**Directions for this task:** Produce an exact copy of the listing.

**Material supplied:**
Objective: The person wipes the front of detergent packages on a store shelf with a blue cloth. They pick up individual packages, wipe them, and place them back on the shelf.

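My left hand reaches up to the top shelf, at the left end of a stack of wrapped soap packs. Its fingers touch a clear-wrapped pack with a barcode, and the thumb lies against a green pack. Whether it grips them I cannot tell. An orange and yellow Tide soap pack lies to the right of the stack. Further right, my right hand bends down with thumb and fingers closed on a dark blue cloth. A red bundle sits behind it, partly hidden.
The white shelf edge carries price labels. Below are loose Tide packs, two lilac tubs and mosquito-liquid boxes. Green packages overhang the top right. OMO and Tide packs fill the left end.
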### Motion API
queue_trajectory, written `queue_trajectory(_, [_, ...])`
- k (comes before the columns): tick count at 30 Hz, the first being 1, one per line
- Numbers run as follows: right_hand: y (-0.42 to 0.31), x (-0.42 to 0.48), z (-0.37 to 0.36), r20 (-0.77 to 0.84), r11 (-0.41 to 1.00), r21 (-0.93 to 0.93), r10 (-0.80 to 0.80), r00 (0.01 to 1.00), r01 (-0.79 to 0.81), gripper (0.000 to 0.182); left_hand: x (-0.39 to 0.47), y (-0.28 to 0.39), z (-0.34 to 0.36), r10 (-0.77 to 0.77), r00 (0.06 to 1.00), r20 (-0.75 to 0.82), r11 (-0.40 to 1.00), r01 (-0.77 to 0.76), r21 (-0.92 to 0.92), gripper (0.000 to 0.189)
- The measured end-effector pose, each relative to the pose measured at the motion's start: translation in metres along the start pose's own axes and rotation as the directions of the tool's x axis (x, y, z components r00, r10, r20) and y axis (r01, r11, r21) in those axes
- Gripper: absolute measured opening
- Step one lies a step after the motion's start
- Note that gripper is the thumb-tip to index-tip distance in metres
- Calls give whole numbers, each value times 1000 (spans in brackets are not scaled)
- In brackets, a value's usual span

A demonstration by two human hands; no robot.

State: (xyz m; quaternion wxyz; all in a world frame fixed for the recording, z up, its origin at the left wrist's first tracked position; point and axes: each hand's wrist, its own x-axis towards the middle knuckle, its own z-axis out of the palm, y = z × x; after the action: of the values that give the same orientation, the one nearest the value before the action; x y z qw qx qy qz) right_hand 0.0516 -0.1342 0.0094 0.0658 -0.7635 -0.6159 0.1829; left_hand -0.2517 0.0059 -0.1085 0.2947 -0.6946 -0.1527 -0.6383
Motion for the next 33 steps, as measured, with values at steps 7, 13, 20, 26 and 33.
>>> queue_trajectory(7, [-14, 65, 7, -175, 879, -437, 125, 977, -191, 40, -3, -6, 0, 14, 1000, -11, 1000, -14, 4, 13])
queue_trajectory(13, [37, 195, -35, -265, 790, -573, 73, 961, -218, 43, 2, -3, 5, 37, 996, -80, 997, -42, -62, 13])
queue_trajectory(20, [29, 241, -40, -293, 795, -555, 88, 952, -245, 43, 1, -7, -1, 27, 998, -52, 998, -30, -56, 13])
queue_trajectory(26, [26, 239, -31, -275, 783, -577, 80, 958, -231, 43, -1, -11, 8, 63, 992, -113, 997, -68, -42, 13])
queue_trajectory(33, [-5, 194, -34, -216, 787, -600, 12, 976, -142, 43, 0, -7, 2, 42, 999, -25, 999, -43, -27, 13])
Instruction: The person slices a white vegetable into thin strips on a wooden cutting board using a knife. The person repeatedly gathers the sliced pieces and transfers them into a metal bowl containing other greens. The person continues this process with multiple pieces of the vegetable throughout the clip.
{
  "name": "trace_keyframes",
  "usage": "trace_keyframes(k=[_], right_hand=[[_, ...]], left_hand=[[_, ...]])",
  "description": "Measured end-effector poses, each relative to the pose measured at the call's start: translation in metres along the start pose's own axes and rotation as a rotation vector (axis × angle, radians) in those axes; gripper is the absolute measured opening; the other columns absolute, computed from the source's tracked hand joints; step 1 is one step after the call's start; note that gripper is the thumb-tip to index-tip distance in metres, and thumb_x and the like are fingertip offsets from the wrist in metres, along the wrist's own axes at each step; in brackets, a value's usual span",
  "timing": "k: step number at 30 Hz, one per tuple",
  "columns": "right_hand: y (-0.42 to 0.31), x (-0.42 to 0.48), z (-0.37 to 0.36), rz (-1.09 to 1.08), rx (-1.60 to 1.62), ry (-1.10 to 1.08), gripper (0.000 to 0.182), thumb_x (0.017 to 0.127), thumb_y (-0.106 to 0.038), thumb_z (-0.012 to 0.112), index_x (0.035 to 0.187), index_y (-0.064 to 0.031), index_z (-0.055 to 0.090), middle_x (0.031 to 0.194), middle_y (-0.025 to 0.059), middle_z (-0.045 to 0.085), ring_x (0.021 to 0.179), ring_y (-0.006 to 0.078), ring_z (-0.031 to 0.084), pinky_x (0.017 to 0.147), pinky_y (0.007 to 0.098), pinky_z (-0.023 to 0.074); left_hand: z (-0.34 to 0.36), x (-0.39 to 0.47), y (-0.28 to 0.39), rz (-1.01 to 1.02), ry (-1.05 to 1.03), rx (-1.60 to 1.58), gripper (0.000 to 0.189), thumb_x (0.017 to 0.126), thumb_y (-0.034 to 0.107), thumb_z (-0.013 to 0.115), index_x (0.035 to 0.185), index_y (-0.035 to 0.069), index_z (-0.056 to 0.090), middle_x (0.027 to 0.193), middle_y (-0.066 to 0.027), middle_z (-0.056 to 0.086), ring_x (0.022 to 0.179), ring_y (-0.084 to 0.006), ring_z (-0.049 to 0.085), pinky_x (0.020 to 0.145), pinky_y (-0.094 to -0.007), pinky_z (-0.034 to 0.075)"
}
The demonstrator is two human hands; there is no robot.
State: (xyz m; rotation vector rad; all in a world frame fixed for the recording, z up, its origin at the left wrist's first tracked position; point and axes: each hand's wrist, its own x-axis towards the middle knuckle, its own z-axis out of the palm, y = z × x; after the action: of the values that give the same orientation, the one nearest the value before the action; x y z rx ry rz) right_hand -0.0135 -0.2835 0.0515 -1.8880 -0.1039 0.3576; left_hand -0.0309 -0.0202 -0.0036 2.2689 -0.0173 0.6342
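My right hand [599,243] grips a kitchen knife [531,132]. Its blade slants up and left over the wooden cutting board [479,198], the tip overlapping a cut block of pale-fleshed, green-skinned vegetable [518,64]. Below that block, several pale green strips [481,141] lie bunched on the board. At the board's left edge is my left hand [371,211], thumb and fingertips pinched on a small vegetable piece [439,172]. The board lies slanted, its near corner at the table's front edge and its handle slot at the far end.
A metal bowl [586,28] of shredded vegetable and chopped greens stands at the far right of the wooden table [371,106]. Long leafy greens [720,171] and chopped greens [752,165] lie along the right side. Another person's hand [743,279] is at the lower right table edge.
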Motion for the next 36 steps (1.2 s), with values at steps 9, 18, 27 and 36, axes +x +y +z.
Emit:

**Response box:**
Objective: The person wipes the front of detergent packages on a store shelf with a blue cloth. They pick up individual packages, wipe them, and place them back on the shelf.

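My left hand reaches up to the top shelf, at the left end of a stack of wrapped soap packs. Its fingers touch a clear-wrapped pack with a barcode, and the thumb lies against a green pack. Whether it grips them I cannot tell. An orange and yellow Tide soap pack lies to the right of the stack. Further right, my right hand bends down with thumb and fingers closed on a dark blue cloth. A red bundle sits behind it, partly hidden.
The white shelf edge carries price labels. Below are loose Tide packs, two lilac tubs and mosquito-liquid boxes. Green packages overhang the top right. OMO and Tide packs fill the left end.
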### Motion API
queue_trajectory, written `queue_trajectory(_, [_, ...])`
- k (comes before the columns): tick count at 30 Hz, the first being 1, one per line
- Numbers run as follows: right_hand: y (-0.42 to 0.31), x (-0.42 to 0.48), z (-0.37 to 0.36), r20 (-0.77 to 0.84), r11 (-0.41 to 1.00), r21 (-0.93 to 0.93), r10 (-0.80 to 0.80), r00 (0.01 to 1.00), r01 (-0.79 to 0.81), gripper (0.000 to 0.182); left_hand: x (-0.39 to 0.47), y (-0.28 to 0.39), z (-0.34 to 0.36), r10 (-0.77 to 0.77), r00 (0.06 to 1.00), r20 (-0.75 to 0.82), r11 (-0.40 to 1.00), r01 (-0.77 to 0.76), r21 (-0.92 to 0.92), gripper (0.000 to 0.189)
- The measured end-effector pose, each relative to the pose measured at the motion's start: translation in metres along the start pose's own axes and rotation as the directions of the tool's x axis (x, y, z components r00, r10, r20) and y axis (r01, r11, r21) in those axes
- Gripper: absolute measured opening
- Step one lies a step after the motion's start
- Note that gripper is the thumb-tip to index-tip distance in metres
- Calls give whole numbers, each value times 1000 (spans in brackets are not scaled)
- In brackets, a value's usual span

A demonstration by two human hands; no robot.

State: (xyz m; quaternion wxyz; all in a world frame fixed for the recording, z up, its origin at the left wrist's first tracked position; point and axes: each hand's wrist, its own x-axis towards the middle knuckle, its own z-axis out of the palm, y = z × x; after the action: of the values that give the same orientation, the one nearest the value before the action; x y z qw qx qy qz) right_hand 0.0516 -0.1342 0.0094 0.0658 -0.7635 -0.6159 0.1829; left_hand -0.2517 0.0059 -0.1085 0.2947 -0.6946 -0.1527 -0.6383
Motion for the next 33 steps, as measured, with values at steps 7, 13, 20, 26 and 33.
>>> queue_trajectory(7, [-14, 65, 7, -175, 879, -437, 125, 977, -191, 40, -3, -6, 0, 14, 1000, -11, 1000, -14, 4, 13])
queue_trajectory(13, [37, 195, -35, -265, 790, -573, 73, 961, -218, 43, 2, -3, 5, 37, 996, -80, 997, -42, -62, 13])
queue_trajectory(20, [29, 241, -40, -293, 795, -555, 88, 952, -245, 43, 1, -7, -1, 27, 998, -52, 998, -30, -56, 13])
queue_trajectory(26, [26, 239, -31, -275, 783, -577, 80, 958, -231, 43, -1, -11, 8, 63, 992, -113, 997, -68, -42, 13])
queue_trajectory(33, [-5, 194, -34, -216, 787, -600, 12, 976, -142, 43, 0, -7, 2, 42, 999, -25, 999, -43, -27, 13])
Instruction: The person slices a white vegetable into thin strips on a wooden cutting board using a knife. The person repeatedly gathers the sliced pieces and transfers them into a metal bowl containing other greens. The person continues this process with multiple pieces of the vegetable throughout the clip.
{
  "name": "trace_keyframes",
  "usage": "trace_keyframes(k=[_], right_hand=[[_, ...]], left_hand=[[_, ...]])",
  "description": "Measured end-effector poses, each relative to the pose measured at the call's start: translation in metres along the start pose's own axes and rotation as a rotation vector (axis × angle, radians) in those axes; gripper is the absolute measured opening; the other columns absolute, computed from the source's tracked hand joints; step 1 is one step after the call's start; note that gripper is the thumb-tip to index-tip distance in metres, and thumb_x and the like are fingertip offsets from the wrist in metres, along the wrist's own axes at each step; in brackets, a value's usual span",
  "timing": "k: step number at 30 Hz, one per tuple",
  "columns": "right_hand: y (-0.42 to 0.31), x (-0.42 to 0.48), z (-0.37 to 0.36), rz (-1.09 to 1.08), rx (-1.60 to 1.62), ry (-1.10 to 1.08), gripper (0.000 to 0.182), thumb_x (0.017 to 0.127), thumb_y (-0.106 to 0.038), thumb_z (-0.012 to 0.112), index_x (0.035 to 0.187), index_y (-0.064 to 0.031), index_z (-0.055 to 0.090), middle_x (0.031 to 0.194), middle_y (-0.025 to 0.059), middle_z (-0.045 to 0.085), ring_x (0.021 to 0.179), ring_y (-0.006 to 0.078), ring_z (-0.031 to 0.084), pinky_x (0.017 to 0.147), pinky_y (0.007 to 0.098), pinky_z (-0.023 to 0.074); left_hand: z (-0.34 to 0.36), x (-0.39 to 0.47), y (-0.28 to 0.39), rz (-1.01 to 1.02), ry (-1.05 to 1.03), rx (-1.60 to 1.58), gripper (0.000 to 0.189), thumb_x (0.017 to 0.126), thumb_y (-0.034 to 0.107), thumb_z (-0.013 to 0.115), index_x (0.035 to 0.185), index_y (-0.035 to 0.069), index_z (-0.056 to 0.090), middle_x (0.027 to 0.193), middle_y (-0.066 to 0.027), middle_z (-0.056 to 0.086), ring_x (0.022 to 0.179), ring_y (-0.084 to 0.006), ring_z (-0.049 to 0.085), pinky_x (0.020 to 0.145), pinky_y (-0.094 to -0.007), pinky_z (-0.034 to 0.075)"
}
The demonstrator is two human hands; there is no robot.
State: (xyz m; rotation vector rad; all in a world frame fixed for the recording, z up, its origin at the left wrist's first tracked position; point and axes: each hand's wrist, its own x-axis towards the middle knuckle, its own z-axis out of the palm, y = z × x; after the action: of the values that give the same orientation, the one nearest the value before the action; x y z rx ry rz) right_hand -0.0135 -0.2835 0.0515 -1.8880 -0.1039 0.3576; left_hand -0.0309 -0.0202 -0.0036 2.2689 -0.0173 0.6342
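My right hand [599,243] grips a kitchen knife [531,132]. Its blade slants up and left over the wooden cutting board [479,198], the tip overlapping a cut block of pale-fleshed, green-skinned vegetable [518,64]. Below that block, several pale green strips [481,141] lie bunched on the board. At the board's left edge is my left hand [371,211], thumb and fingertips pinched on a small vegetable piece [439,172]. The board lies slanted, its near corner at the table's front edge and its handle slot at the far end.
A metal bowl [586,28] of shredded vegetable and chopped greens stands at the far right of the wooden table [371,106]. Long leafy greens [720,171] and chopped greens [752,165] lie along the right side. Another person's hand [743,279] is at the lower right table edge.
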Motion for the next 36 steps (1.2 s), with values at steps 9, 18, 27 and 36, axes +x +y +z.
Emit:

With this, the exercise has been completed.